Sie müssen eine gute Story erfinden. Möglichst eine Helden-Story. Die muss entsprechend formuliert und kommuniziert werden. Dann müssen sie eine entsprechende einzigartige Ausstattung erreichen, die sie sicher vom Wettbewerb unterscheidet. Da gibt es fantastische Geschichten. Wir hatten mal eine Bierbrauerei als Kunden, die haben sich tot gemanagt. In der Marktforschung hatte die Brauerei festgestellt, dass es gut wäre, eine Flasche mit einem Schraubverschluss zu haben. Die gab es vorher – aus gutem Grund – nicht. Also wurde die gesamte Produktion umgestellt – und ab dem ersten Tag, an dem die neuen Flaschen im Markt waren, ist der Umsatz total eingebrochen. Wir haben die Brauerei dann darauf hingewiesen, dass die Flasche beim Öffnen kein Geräusch macht. Und die Leute glauben, dass das Bier dann abgestanden ist. Das geht nicht. Unser menschliches Gehirn sucht dann Gründe, warum etwas geändert wurde, und wenn die Änderung eine liebe Gewohnheit wegnimmt, wie das Öffnen einer Bierflasche, dann ist unser Gehirn besonders vorsichtig und lässt uns fragen, was an dem Produkt möglicherweise nicht in Ordnung sein könnte.

Dennoch stehen die psychologischen Aspekte in der Markenführung oft nicht im Vordergrund.
Es gibt kaum Unternehmen, die eine eigene Marktforschungsabteilung haben, in der ein Psychologe vertreten ist. Dort sitzen meistens Betriebswirte. Und die haben zur Psychologie nichts gelernt. Diese spielt aber in vielen Fällen eine Rolle – und dann passieren die Flops. Uns genügt oft ein Tag Beobachtung von Verbrauchern, dann wissen wir, was los ist. Es ist auch interessant, Konsumenten nach dem Einkaufen zu befragen, was sie im Laden gemacht haben. Wir stellen sehr oft fest, dass sie uns etwas ganz anderes erzählen, als wir durch unsere Beobachtungen festgestellt haben.
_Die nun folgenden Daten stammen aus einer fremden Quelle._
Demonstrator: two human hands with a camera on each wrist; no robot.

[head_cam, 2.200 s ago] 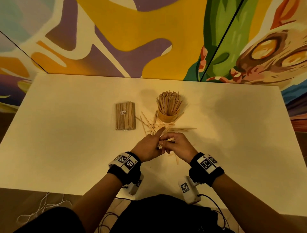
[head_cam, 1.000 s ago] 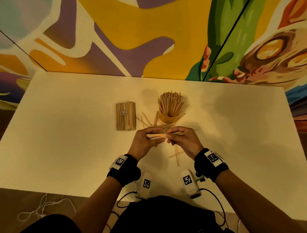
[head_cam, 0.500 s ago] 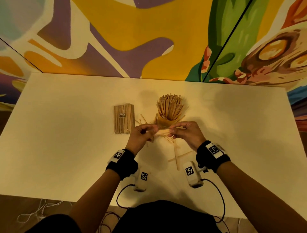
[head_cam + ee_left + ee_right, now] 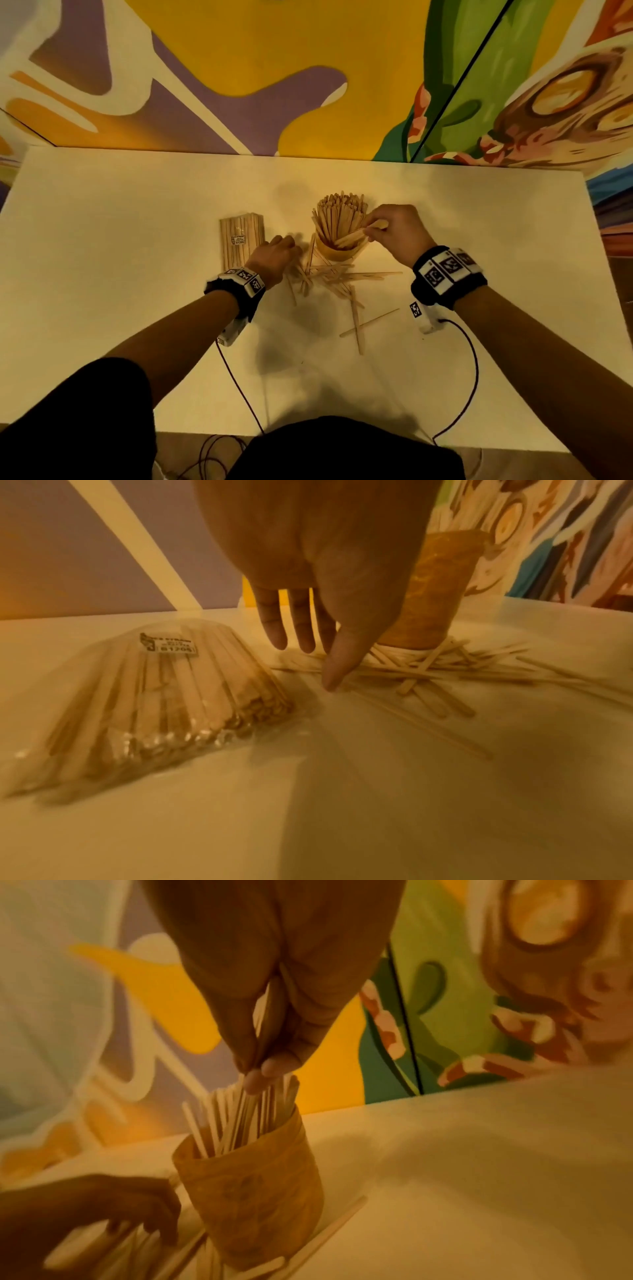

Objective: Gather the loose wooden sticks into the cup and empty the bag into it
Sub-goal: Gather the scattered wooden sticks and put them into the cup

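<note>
Sticks (image 4: 337, 277): loose pile on the desk (image 4: 120, 274) just in front of the cup (image 4: 339, 251); thin, light, stiff, likely to scatter. Pinch several near mid-length, ends aligned. Your right hand (image 4: 397, 233) has its grip pinched on a small bundle above the cup. Left hand (image 4: 274, 255) reaches fingers-down left of the cup, nothing held. Bag (image 4: 241, 240) lies further left, apparently unopened. Cup's fill depth hidden; wrist views blurred.
</note>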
Daran sieht man: Vieles passiert im Kopf, ist als Faktum nicht feststellbar, sondern nur als psychologische Schlussfolgerung, Verhaltensbeobachtung oder in psychologischen Tests.

Inwieweit verändert sich die Wahrnehmung durch verändertes sozial erwünschtes Verhalten, etwa ökologisch korrekt einzukaufen?
Es gibt eine wirkungsvolle Veränderung im Konsumentenbereich, und das ist das Thema Nachhaltigkeit. Das spielt in vielen unserer Studien eine immer größere Rolle in allen Produktbereichen.

Inwieweit sind negative Schlagzeilen für starke Marken gefährlich?
Aus Sicht der Konsumenten sind Nachrichten erst relevant, wenn es gesicherte Fakten gibt. Bis dahin sind sie konservativ. Sie leben gut und zufrieden mit dem, was sie haben. Deswegen ist es ja auch so schwierig, mit Innovationen zu überzeugen: Wenn Sie etwas haben, was das tägliche Verhalten ändern soll, müssen Sie schon etwas mehr anführen als ein paar wissenschaftliche Argumente. Dann müssen Sie eine gute Geschichte erzählen. Menschen betroffen zu machen, ist gar nicht so einfach. Wir sind schließlich die besten Verdränger, die es im Universum gibt. Die positive Heldengeschichte ist da immer stärker.